**INSTRUCTIONS TO FOLLOW**
Exact reproduction of the data is required, with images excluded.

[Dataset items]
▶

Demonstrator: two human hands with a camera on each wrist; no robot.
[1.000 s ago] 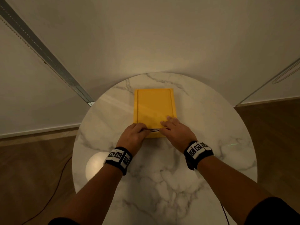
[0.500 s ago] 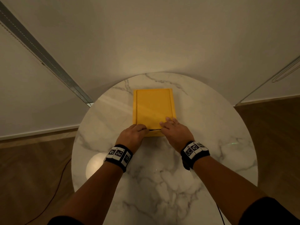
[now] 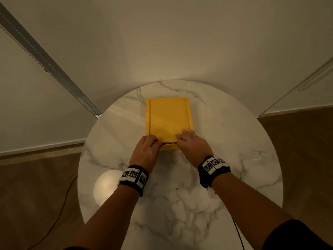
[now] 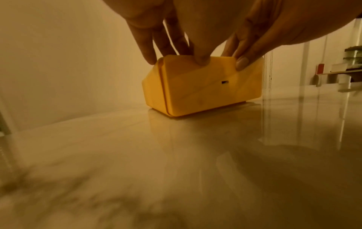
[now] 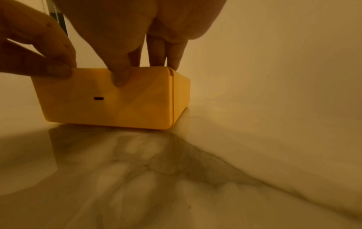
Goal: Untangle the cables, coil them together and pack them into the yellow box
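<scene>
The yellow box (image 3: 168, 120) lies flat on the round marble table (image 3: 180, 204), its lid on top. A thin dark slit (image 3: 168, 142) shows under the lid at the near edge. My left hand (image 3: 155, 141) grips the near left corner, fingers curled over the top (image 4: 149, 58) and thumb on the front face. My right hand (image 3: 186, 138) holds the near right corner, fingers on the lid and thumb (image 5: 119, 79) on the front face. The front face (image 5: 127, 106) has a small dark slot (image 5: 98, 98). No cables are visible on the table.
A bright round light reflection (image 3: 108, 184) sits on the tabletop near my left wrist. A thin cord (image 3: 61, 210) runs over the wooden floor on the left, and another (image 3: 237, 233) hangs by the table's near right edge. A pale wall stands behind the table.
Both hands have stayed at the box's near edge, shifting only slightly. The dark slit under the lid looks narrower than a second ago.
</scene>
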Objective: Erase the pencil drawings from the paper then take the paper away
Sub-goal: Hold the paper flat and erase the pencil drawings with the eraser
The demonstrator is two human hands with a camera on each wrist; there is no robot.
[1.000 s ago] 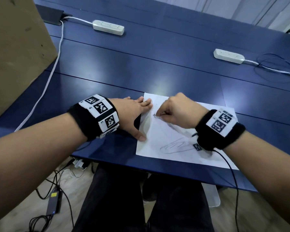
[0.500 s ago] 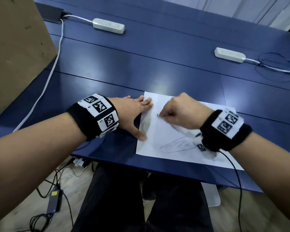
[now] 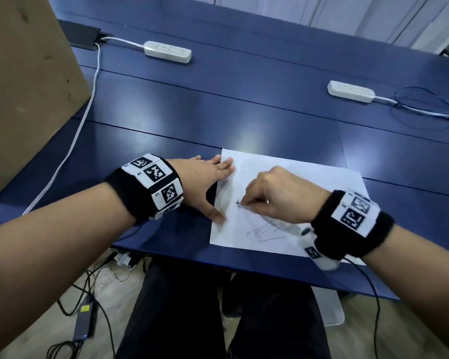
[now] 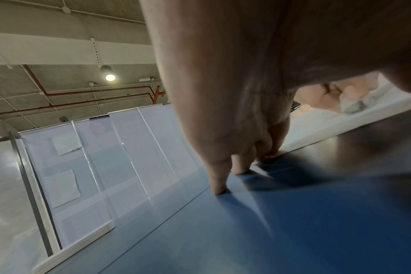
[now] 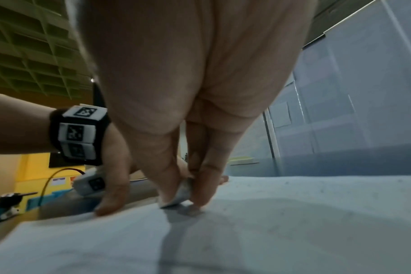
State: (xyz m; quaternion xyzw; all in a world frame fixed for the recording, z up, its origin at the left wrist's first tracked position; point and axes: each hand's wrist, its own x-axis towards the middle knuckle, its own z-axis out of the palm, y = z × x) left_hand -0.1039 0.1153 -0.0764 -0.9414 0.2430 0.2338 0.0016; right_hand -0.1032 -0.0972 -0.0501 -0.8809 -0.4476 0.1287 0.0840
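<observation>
Looking down from the head view, I see my left hand point(image 3: 205, 182) lying flat with straight fingers at nine o'clock of the paper point(image 3: 309, 182); its fingertips and thumb rest on the sheet's left edge, which I judge is there to pin it against the rubbing. The paper lies on the blue table point(image 3: 244, 112), near its front edge. My right hand point(image 3: 280, 198) sits over the sheet's middle, fingers curled tight, pinching a small eraser point(image 3: 240, 203) down onto a dark pencil mark. A looping pencil drawing point(image 3: 266, 231) remains at six o'clock of that hand, so I judge the erasing only partly done.

From the left wrist view, straight fingers point(image 4: 219, 178) press their tips to the table, holding nothing. At two o'clock, the other hand shows pinching the pale eraser point(image 4: 354, 106) over the sheet.

From the right wrist view, thumb and fingers point(image 5: 207, 185) close narrowly on the eraser point(image 5: 180, 192), its lower corner touching the paper point(image 5: 293, 222). At nine o'clock my left hand's thumb point(image 5: 113, 194) presses the sheet's edge. The low, tight pinch likely gives firm pressure at one corner.
</observation>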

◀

**EXERCISE RESPONSE**
Demonstrator: two human hands with a camera on each wrist; no robot.
[1.000 s ago] 
[0.500 s ago] 
[now] 
[now] 
[now] 
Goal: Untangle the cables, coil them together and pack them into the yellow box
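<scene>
The yellow box (image 3: 168, 120) lies flat on the round marble table (image 3: 180, 204), its lid on top. A thin dark slit (image 3: 168, 142) shows under the lid at the near edge. My left hand (image 3: 155, 141) grips the near left corner, fingers curled over the top (image 4: 149, 58) and thumb on the front face. My right hand (image 3: 186, 138) holds the near right corner, fingers on the lid and thumb (image 5: 119, 79) on the front face. The front face (image 5: 127, 106) has a small dark slot (image 5: 98, 98). No cables are visible on the table.
A bright round light reflection (image 3: 108, 184) sits on the tabletop near my left wrist. A thin cord (image 3: 61, 210) runs over the wooden floor on the left, and another (image 3: 237, 233) hangs by the table's near right edge. A pale wall stands behind the table.
Both hands have stayed at the box's near edge, shifting only slightly. The dark slit under the lid looks narrower than a second ago.
</scene>
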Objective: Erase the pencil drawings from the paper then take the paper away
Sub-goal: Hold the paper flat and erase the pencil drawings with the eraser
The demonstrator is two human hands with a camera on each wrist; there is no robot.
[1.000 s ago] 
[0.500 s ago] 
[now] 
[now] 
[now] 
State: (xyz m; quaternion xyzw; all in a world frame fixed for the recording, z up, its origin at the left wrist's first tracked position; point and axes: each hand's wrist, its own x-axis towards the middle knuckle, its own z-axis out of the palm, y = z × x) left_hand -0.1039 0.1153 -0.0764 -0.9414 0.2430 0.2338 0.0016; right_hand -0.1032 -0.0972 -0.0501 -0.8809 -0.4476 0.1287 0.0840
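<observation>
Looking down from the head view, I see my left hand point(image 3: 205, 182) lying flat with straight fingers at nine o'clock of the paper point(image 3: 309, 182); its fingertips and thumb rest on the sheet's left edge, which I judge is there to pin it against the rubbing. The paper lies on the blue table point(image 3: 244, 112), near its front edge. My right hand point(image 3: 280, 198) sits over the sheet's middle, fingers curled tight, pinching a small eraser point(image 3: 240, 203) down onto a dark pencil mark. A looping pencil drawing point(image 3: 266, 231) remains at six o'clock of that hand, so I judge the erasing only partly done.

From the left wrist view, straight fingers point(image 4: 219, 178) press their tips to the table, holding nothing. At two o'clock, the other hand shows pinching the pale eraser point(image 4: 354, 106) over the sheet.

From the right wrist view, thumb and fingers point(image 5: 207, 185) close narrowly on the eraser point(image 5: 180, 192), its lower corner touching the paper point(image 5: 293, 222). At nine o'clock my left hand's thumb point(image 5: 113, 194) presses the sheet's edge. The low, tight pinch likely gives firm pressure at one corner.
</observation>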

Nothing else belongs in this output.